If we were to sum up the main thrust of this gospel, I think it would be something like this St John reveals Jesus as the gift of God to the people of God to meet our deepest needs and longings.  Time after time we have references to Jesus as having come from above, having been sent by the father, and, of course, returning to the Father when the time comes.  And what has he come for?  Not to provide free medical care for the sick, although he heals people; nor to provide a free lunch for the masses, although he feeds people.  He has come from above to bring us eternal life, the life of God, through which we become children of God, like Father like son and daughter.

And I think this passage this morning shows us that we are on the wrong track if we see Jesus as some sort of miracle provider of social services.  Firstly, as we found in the reading from St Mark last week, Jesus is constantly trying to get away from the crowds of needy people; they are constantly pursuing him and, so to speak, trapping him into dealing with them.  This passage starts with Jesus crossing "to the far shore of the Sea of Galilee", but being pursued by a great crowd of people "because they saw the miraculous signs he had performed on the sick".  Jesus then went up on a mountain with his disciples, but the crowd came towards him.  Jesus is not seeking them out, they are following him.

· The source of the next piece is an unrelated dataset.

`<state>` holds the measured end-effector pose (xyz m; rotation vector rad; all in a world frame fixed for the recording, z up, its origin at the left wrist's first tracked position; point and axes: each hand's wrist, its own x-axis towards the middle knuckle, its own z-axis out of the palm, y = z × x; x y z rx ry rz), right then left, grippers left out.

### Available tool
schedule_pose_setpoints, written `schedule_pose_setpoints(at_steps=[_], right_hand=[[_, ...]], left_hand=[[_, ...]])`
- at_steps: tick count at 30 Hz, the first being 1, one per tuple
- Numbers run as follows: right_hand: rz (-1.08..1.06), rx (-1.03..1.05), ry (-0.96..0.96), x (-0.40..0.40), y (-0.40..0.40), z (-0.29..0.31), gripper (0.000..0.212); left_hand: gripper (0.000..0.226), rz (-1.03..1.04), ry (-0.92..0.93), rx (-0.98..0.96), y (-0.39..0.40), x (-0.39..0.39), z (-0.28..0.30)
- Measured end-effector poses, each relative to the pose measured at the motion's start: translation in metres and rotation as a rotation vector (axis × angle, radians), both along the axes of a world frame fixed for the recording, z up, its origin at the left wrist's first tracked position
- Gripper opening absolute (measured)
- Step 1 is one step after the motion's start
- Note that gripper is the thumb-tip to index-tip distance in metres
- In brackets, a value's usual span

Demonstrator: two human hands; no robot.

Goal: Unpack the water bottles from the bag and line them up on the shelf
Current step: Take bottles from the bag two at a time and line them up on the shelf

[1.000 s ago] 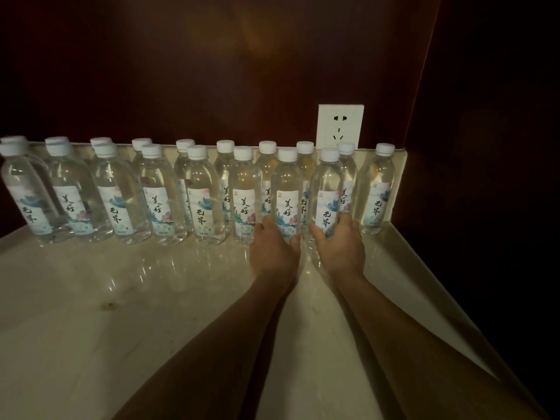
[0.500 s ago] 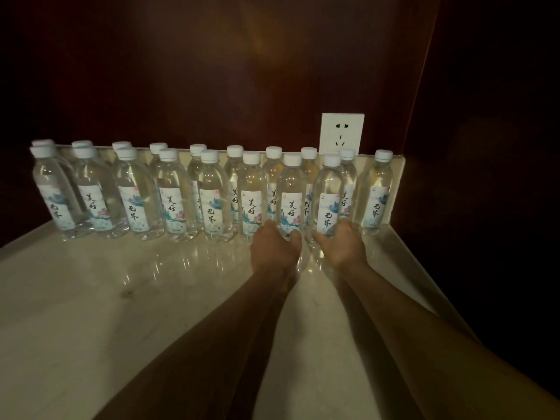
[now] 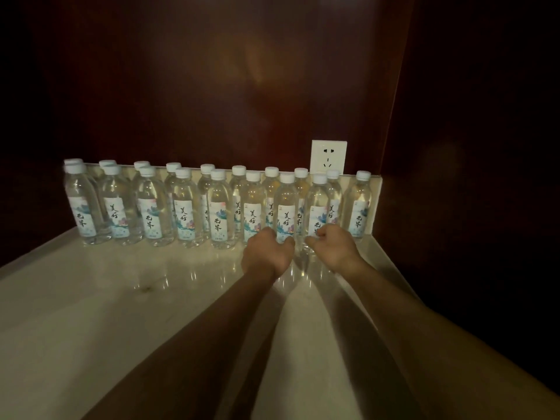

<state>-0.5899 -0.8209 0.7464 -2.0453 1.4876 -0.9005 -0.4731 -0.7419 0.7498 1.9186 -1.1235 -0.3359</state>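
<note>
Water bottles (image 3: 151,207) stand upright in two staggered rows along the back of the glossy shelf (image 3: 91,298). The left hand (image 3: 268,253) grasps one bottle's (image 3: 286,207) base; the right hand (image 3: 331,248) curls around its neighbour (image 3: 318,204), below a wall socket (image 3: 328,156).

Both bare forearms reach forward from the lower edge of view and draw together toward the wall socket (image 3: 328,157). The left hand (image 3: 268,253) sits below and to the left of that socket, back of the hand up, fingers curled forward and down. The right hand (image 3: 331,249) lies directly below the socket, just beside the left but apart from it, knuckles raised, fingers loosely bent, thumb (image 3: 312,241) pointing inward.
</note>
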Motion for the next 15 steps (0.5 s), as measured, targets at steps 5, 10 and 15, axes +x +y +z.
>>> schedule_pose_setpoints(at_steps=[5,10,15], right_hand=[[0.037,-0.030,-0.023,0.012,0.038,0.019,0.031],[0.056,-0.073,-0.110,0.037,0.103,0.031,0.021],[0.176,-0.118,-0.223,0.079,0.198,0.033,0.015]], left_hand=[[0.048,-0.003,0.021,-0.114,0.044,0.013,0.021],[0.045,0.014,0.007,-0.213,0.115,0.038,0.031],[0.040,0.107,0.012,-0.258,0.203,0.074,0.028]])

Then St John gives us an interesting piece of information.  He tells us that "The Jewish Passover Feast was near".  What's that got to do with anything?  Well, the Passover, of course, commemorates the exodus from Egypt, the journey through the wilderness, and the entry into the Promised Land.  So what follows in St John's account can be seen to be a re-enactment of all that history by Jesus.  The miraculous feeding calls to mind the supply of manna from heaven when the people were in the wilderness.  The people are shown thereby who Jesus is, God come among them, but sadly they see only the provision of bread to satisfy their physical hunger.  Everyone has enough, as they did in the wilderness, but now there's a big difference.  When the Israelites tried to store "surplus" manna, it turned rotten and couldn't be used.  There was no surplus for a future day, and there was no surplus to feed others.  But now, with the bread that Jesus supplies there is a plenitude left over.  Something more than social services meeting present need is at work here.

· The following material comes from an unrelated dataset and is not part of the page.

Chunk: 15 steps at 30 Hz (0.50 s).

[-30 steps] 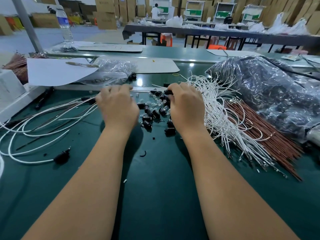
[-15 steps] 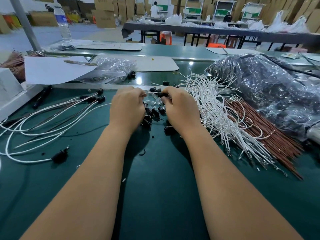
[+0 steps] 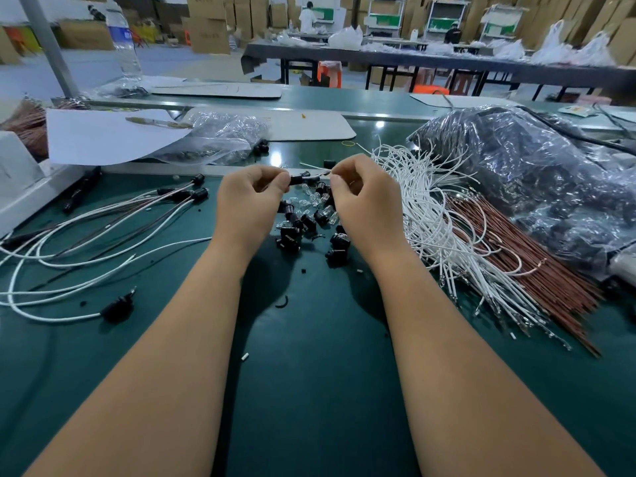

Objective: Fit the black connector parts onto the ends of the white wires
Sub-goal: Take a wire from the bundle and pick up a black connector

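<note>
As left hand pinches black connector, right hand pinches white wire

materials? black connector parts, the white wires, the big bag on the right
Black connector parts: look like moulded plastic, slightly glossy with small highlights. White wires: flexible insulated wire, smooth matte white jacket, probably PVC or similar; bare metal terminals at the near ends. Big bag: thin clear plastic film, crinkled and shiny, dark contents showing through.

1 head-worn wide-angle view looks forward and down from close above the near edge of the green tabletop, reaching past its far edge into the hall.
</note>
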### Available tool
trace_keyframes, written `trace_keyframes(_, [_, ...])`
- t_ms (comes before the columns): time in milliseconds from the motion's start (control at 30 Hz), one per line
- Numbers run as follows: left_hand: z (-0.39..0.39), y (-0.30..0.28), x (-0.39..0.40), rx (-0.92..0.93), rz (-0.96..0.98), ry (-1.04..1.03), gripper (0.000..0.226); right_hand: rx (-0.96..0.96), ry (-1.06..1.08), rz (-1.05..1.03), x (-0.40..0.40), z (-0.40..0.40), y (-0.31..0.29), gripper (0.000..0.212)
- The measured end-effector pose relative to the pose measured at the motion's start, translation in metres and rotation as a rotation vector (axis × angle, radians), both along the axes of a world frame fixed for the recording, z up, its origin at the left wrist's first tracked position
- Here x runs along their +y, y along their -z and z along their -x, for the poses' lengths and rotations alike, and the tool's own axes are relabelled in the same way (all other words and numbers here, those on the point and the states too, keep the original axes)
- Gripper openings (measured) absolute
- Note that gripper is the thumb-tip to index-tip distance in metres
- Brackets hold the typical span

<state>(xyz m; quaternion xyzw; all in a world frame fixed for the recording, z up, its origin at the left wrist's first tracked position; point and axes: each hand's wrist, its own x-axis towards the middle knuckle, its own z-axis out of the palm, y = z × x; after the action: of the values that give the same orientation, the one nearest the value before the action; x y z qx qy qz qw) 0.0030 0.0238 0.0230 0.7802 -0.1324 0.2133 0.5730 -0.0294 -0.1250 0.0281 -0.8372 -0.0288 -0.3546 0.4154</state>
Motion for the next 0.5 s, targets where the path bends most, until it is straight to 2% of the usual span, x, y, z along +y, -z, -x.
trace_keyframes(500, [0.0038,0.0008,0.0017,-0.022,-0.015,0.011,0.005,-0.019,-0.006,0.069,0.0049,0.0058,-0.0019,0.006])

Then, according to St John, the crowds wanted to make him their King, and Jesus took off.  Why is that bit there, when it's not in the parallel passages in the other gospels?  Perhaps because St John has in mind the temptation of Christ in the wilderness.  Having done something rather similar to turning the stones into bread, Jesus finds himself offered political power and he declines it.  The people have misunderstood why he has come from above; they have misunderstood his essential mission to bring us eternal life.  They see only what they can get out of him.  They are blinded by self-interest: they do not recognise in him what a life of altruism looks like.

So what of our social agencies?  Do they see their role entirely in terms of meeting immediate physical needs, or is their true mission to model the altruistic life of Christ?  Do those who work there understand themselves to be servants of Christ seeking to bring eternal life to their clientele, or mere providers of food parcels for the hungry?  Do they recognise the need to draw aside and pray together, to spend time with Jesus, to re-charge their batteries with a fresh infusion of the Spirit, before they begin their work each day?  Or do they see themselves merely doing the job they are paid to do, just like any social agency that does not bear the name of Christ?

As we pray for them today let us do so in the hope that they, too, will be spending time over the next five weeks with this great chapter of St John's gospel and be nourished and strengthened by it for the work they have been called to do on our behalf.  Amen.